• _Goal of the exercise_: Would you set down the data below exactly as shown?

• _Data provided_:

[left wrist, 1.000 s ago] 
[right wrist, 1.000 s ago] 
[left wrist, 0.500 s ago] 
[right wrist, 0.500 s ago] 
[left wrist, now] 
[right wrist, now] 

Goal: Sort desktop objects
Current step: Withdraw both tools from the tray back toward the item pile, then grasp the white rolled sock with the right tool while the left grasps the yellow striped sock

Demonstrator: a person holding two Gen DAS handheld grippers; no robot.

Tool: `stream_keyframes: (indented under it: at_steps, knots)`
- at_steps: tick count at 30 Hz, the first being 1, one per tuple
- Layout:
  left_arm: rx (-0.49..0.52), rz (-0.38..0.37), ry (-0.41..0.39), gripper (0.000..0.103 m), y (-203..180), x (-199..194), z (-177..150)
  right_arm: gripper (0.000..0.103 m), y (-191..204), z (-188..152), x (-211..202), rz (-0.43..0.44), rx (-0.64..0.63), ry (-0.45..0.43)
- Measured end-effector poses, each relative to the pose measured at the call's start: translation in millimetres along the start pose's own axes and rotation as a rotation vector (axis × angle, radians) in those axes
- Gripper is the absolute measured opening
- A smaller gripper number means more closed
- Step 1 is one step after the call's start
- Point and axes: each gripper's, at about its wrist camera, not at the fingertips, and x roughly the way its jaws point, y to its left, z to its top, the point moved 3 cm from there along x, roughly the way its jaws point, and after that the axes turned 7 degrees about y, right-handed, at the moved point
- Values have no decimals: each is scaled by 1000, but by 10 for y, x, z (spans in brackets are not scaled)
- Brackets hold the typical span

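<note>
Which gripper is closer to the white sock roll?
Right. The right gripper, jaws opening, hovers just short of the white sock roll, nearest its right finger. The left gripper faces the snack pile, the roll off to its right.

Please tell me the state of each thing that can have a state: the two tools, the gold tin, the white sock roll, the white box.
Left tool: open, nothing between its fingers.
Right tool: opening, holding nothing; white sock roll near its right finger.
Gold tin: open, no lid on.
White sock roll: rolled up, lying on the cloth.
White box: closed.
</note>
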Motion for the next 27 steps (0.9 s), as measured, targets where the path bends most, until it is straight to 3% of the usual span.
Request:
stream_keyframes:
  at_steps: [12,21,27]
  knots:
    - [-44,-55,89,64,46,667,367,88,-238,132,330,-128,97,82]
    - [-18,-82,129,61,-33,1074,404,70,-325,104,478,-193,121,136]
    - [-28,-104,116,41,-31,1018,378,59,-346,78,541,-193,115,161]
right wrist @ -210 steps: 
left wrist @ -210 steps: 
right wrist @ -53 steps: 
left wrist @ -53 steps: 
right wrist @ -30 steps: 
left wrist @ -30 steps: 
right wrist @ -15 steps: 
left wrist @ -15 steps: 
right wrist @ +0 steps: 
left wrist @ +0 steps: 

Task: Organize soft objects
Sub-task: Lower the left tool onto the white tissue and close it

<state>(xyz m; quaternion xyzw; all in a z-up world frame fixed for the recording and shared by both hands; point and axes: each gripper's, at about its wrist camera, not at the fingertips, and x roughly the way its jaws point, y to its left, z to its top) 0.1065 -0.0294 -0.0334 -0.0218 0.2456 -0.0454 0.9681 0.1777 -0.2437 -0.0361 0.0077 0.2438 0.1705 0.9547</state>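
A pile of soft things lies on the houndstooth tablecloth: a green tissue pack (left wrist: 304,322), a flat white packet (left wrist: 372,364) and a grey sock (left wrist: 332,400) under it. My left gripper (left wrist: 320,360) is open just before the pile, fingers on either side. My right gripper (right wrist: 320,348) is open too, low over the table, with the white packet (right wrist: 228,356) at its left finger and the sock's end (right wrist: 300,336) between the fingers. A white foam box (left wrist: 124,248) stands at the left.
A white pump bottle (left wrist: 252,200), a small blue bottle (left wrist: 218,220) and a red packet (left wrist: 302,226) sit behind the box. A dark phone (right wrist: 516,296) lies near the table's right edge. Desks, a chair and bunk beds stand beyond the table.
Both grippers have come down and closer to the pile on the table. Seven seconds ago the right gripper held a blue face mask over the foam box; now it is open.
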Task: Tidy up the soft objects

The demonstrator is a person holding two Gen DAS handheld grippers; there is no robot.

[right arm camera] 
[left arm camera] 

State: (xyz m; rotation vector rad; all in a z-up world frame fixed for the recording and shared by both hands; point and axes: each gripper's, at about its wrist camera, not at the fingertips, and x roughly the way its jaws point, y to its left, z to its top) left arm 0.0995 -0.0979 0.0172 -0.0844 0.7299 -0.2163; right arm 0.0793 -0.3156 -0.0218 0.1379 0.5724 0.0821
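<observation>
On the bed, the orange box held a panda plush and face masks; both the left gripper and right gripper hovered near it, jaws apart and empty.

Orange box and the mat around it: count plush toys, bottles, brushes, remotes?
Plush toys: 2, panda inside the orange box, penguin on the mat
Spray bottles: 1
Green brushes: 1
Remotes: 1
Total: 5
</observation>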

• _Exercise response_:
[left wrist, 1.000 s ago] 
[right wrist, 1.000 s ago] 
[left wrist, 0.500 s ago] 
[right wrist, 0.500 s ago] 
[left wrist, now] 
[right wrist, now] 

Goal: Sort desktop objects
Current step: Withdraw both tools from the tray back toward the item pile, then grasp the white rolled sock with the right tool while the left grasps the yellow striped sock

Demonstrator: a person holding two Gen DAS handheld grippers; no robot.

Tool: `stream_keyframes: (indented under it: at_steps, knots)`
- at_steps: tick count at 30 Hz, the first being 1, one per tuple
- Layout:
  left_arm: rx (-0.49..0.52), rz (-0.38..0.37), ry (-0.41..0.39), gripper (0.000..0.103 m), y (-203..180), x (-199..194), z (-177..150)
  right_arm: gripper (0.000..0.103 m), y (-191..204), z (-188..152), x (-211..202), rz (-0.43..0.44), rx (-0.64..0.63), ry (-0.45..0.43)
- Measured end-effector poses, each relative to the pose measured at the call's start: translation in millimetres along the start pose's own axes and rotation as a rotation vector (axis × angle, radians) in those axes
- Gripper is the absolute measured opening
- A smaller gripper number means more closed
- Step 1 is one step after the call's start
- Point and axes: each gripper's, at about its wrist camera, not at the fingertips, and x roughly the way its jaws point, y to its left, z to its top, the point moved 3 cm from there along x, roughly the way its jaws point, and after that the axes turned 7 degrees about y, right-handed, at the moved point
- Values have no decimals: each is scaled by 1000, but by 10 for y, x, z (spans in brackets are not scaled)
- Brackets hold the typical span

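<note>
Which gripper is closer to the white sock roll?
Right. The right gripper, jaws opening, hovers just short of the white sock roll, nearest its right finger. The left gripper faces the snack pile, the roll off to its right.

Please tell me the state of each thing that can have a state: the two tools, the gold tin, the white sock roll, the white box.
Left tool: open, nothing between its fingers.
Right tool: opening, holding nothing; white sock roll near its right finger.
Gold tin: open, no lid on.
White sock roll: rolled up, lying on the cloth.
White box: closed.
</note>
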Motion for the next 27 steps (0.9 s), as measured, targets where the path bends most, until it is straight to 3% of the usual span.
Request:
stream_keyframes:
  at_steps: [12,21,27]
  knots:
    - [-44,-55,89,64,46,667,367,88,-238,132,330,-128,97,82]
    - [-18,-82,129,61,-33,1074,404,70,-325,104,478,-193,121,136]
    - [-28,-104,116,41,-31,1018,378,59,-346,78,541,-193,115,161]
right wrist @ -210 steps: 
left wrist @ -210 steps: 
right wrist @ -53 steps: 
left wrist @ -53 steps: 
right wrist @ -30 steps: 
left wrist @ -30 steps: 
right wrist @ -15 steps: 
left wrist @ -15 steps: 
right wrist @ +0 steps: 
left wrist @ +0 steps: 

Task: Organize soft objects
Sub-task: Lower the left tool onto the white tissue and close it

<state>(xyz m; quaternion xyzw; all in a z-up world frame fixed for the recording and shared by both hands; point and axes: each gripper's, at about its wrist camera, not at the fingertips, and x roughly the way its jaws point, y to its left, z to its top) 0.1065 -0.0294 -0.0334 -0.0218 0.2456 -0.0454 0.9681 0.1777 -0.2437 -0.0361 0.0077 0.2438 0.1705 0.9547</state>
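A pile of soft things lies on the houndstooth tablecloth: a green tissue pack (left wrist: 304,322), a flat white packet (left wrist: 372,364) and a grey sock (left wrist: 332,400) under it. My left gripper (left wrist: 320,360) is open just before the pile, fingers on either side. My right gripper (right wrist: 320,348) is open too, low over the table, with the white packet (right wrist: 228,356) at its left finger and the sock's end (right wrist: 300,336) between the fingers. A white foam box (left wrist: 124,248) stands at the left.
A white pump bottle (left wrist: 252,200), a small blue bottle (left wrist: 218,220) and a red packet (left wrist: 302,226) sit behind the box. A dark phone (right wrist: 516,296) lies near the table's right edge. Desks, a chair and bunk beds stand beyond the table.
Both grippers have come down and closer to the pile on the table. Seven seconds ago the right gripper held a blue face mask over the foam box; now it is open.
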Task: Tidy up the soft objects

The demonstrator is a person holding two Gen DAS handheld grippers; there is no robot.

[right arm camera] 
[left arm camera] 

State: (xyz m; rotation vector rad; all in a z-up world frame fixed for the recording and shared by both hands; point and axes: each gripper's, at about its wrist camera, not at the fingertips, and x roughly the way its jaws point, y to its left, z to its top) left arm 0.0995 -0.0979 0.0172 -0.0844 0.7299 -0.2163; right arm 0.0793 -0.3156 -0.0218 0.1379 0.5724 0.0821
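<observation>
On the bed, the orange box held a panda plush and face masks; both the left gripper and right gripper hovered near it, jaws apart and empty.

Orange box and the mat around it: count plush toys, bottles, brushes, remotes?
Plush toys: 2, panda inside the orange box, penguin on the mat
Spray bottles: 1
Green brushes: 1
Remotes: 1
Total: 5
</observation>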

That concludes the answer.